I found successful SACCOs and recommended that model. It was adopted by the cabinet. My colleague General Salim Saleh worked with me to draft regulations for the Saccos. Before we could take them to Parliament for adoption, we were dropped from finance! In my case, I had just been voted the best Minister of finance with GDP economic growth rates ranging from 7 percent to 10.3 percent, perhaps the highest on record!
Looking back, I wonder if my dismissal in 2009, when our attempts to build local capital through Saccos, was similar to my dismissal in 1996 when I was sacked from UCB for making it profitable and resisting its sale.
When we proposed Saccos as a means to increase domestic savings and credits for our people, we knew that they had to be effectively regulated. Without regulation and supervision, people’s money would be stolen.
When we left finance in 2009, the regulations were put aside until 2018 when they were finally legislated by Parliament. By then many Saccos, including the one in my parish which had once flourished and helped so many people, had failed.
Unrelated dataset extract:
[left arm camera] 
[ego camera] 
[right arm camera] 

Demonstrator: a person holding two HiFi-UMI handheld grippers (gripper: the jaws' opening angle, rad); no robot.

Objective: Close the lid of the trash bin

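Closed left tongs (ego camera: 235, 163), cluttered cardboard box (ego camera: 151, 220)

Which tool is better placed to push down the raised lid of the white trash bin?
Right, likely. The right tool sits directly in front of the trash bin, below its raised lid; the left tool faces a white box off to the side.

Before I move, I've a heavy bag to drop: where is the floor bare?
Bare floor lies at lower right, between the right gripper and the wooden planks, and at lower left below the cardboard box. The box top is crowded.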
Incidentally, with the new regulations, the hand of the Bank of Uganda was smuggled in and the processes of registration became more complicated. For example, before you can register a Sacco, members have to be trained by a government commercial officer.
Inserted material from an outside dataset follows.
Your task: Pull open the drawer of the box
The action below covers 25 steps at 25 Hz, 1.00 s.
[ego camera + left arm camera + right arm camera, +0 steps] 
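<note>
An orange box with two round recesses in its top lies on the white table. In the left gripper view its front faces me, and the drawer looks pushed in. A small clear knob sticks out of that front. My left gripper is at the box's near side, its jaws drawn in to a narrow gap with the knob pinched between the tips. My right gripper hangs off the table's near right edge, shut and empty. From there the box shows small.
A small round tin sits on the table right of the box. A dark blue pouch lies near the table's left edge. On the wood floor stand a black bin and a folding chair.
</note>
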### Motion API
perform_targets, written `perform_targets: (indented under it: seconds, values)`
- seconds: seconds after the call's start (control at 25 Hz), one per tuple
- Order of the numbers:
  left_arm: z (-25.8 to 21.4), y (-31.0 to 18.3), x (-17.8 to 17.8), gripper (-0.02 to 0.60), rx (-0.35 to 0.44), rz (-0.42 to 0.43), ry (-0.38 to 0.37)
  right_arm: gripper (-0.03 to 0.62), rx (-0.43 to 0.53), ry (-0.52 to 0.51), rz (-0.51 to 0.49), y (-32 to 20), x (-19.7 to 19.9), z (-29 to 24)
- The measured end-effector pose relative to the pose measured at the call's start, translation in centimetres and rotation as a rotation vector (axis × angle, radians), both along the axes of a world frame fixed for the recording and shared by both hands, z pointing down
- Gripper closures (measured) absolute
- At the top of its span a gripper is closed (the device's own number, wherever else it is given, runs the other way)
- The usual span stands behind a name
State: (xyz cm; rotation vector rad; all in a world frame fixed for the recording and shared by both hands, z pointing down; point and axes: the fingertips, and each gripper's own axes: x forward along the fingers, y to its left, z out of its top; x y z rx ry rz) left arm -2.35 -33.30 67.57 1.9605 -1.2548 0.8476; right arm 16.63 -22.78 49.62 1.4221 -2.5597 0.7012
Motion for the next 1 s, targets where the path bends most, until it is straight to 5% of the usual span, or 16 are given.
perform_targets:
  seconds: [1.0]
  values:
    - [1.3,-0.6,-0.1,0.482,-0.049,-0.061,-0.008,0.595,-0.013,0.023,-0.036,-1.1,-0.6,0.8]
In every case I have been involved we had to pay at least Shs 100,000 to the commercial officer as “transport” to the commercial officer to come and train us. Even in Kampala!
Herbert Sabiti’s observations about the extension of BOU into savings and profit cooperatives will see the last window of freedom to form local capital subjected to the control of the number one neocolonial agency in Uganda. The facts are clear: the Bank of Uganda has the most continuous presence of foreign advisers of any institution I know of in Uganda. The impact of that advice is the closure and persecution of indigenous financial institutions.
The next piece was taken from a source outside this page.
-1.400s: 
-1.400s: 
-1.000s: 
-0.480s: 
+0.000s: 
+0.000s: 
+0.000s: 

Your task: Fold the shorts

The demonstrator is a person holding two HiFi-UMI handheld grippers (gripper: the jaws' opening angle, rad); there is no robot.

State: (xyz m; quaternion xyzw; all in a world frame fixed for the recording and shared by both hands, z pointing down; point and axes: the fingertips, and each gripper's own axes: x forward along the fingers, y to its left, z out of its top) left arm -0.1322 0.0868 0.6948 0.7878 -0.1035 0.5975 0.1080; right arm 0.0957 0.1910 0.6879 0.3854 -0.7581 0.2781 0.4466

It is clear that no Ugandan can open a bank now. The Bank of Uganda has made sure that no longer happens. Moreover, even the few avenues that we tried to open for Ugandans such as Saccos are being closed.
The threat to our future has never been greater than it is today. The ideology that foreign capital should be given every privilege while African investment is persecuted and treated with contempt is before our eyes. We are made to see foreign investment being praised as our own businesses and lands being taken over by foreign banks because we cannot repay loans from foreign banks given to us at exorbitant interest rates.
The lies that interest rates would come down if UCB was privatized were precisely that: lies. From Congo to Cape Town, the economic fate of the Blackman is as precarious as the fate of the young men on boats in the Mediterranean Sea or the young girls traveling to the Middle East only to end up as slaves, prostitutes, and organ donors.
Do not be deceived. Colonialism is not only real, but it is also growing and we are losing even the land we had remained with at “independence.”
If you do not believe me check your parish and see how much land remains with the natives and how much has been bought by foreigners. I hope I am wrong.
The author is a former minister of Finance, Planning, and Economic Development.